### [Task statement]
What lines of the material below include the string "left"? Copy all of them.

### [Given data]
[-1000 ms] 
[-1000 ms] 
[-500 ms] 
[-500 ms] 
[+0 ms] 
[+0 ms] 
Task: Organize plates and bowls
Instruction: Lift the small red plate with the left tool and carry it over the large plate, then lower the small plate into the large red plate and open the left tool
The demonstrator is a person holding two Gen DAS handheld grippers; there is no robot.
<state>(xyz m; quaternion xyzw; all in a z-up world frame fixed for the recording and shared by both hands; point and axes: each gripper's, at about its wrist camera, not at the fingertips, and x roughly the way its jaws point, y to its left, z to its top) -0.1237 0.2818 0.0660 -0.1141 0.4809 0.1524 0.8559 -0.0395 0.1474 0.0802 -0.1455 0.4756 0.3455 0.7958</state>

### [Output of the exercise]
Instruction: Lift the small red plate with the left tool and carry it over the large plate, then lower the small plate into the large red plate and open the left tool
<state>(xyz m; quaternion xyzw; all in a z-up world frame fixed for the recording and shared by both hands; point and axes: each gripper's, at about its wrist camera, not at the fingertips, and x roughly the way its jaws point, y to its left, z to its top) -0.1237 0.2818 0.0660 -0.1141 0.4809 0.1524 0.8559 -0.0395 0.1474 0.0802 -0.1455 0.4756 0.3455 0.7958</state>

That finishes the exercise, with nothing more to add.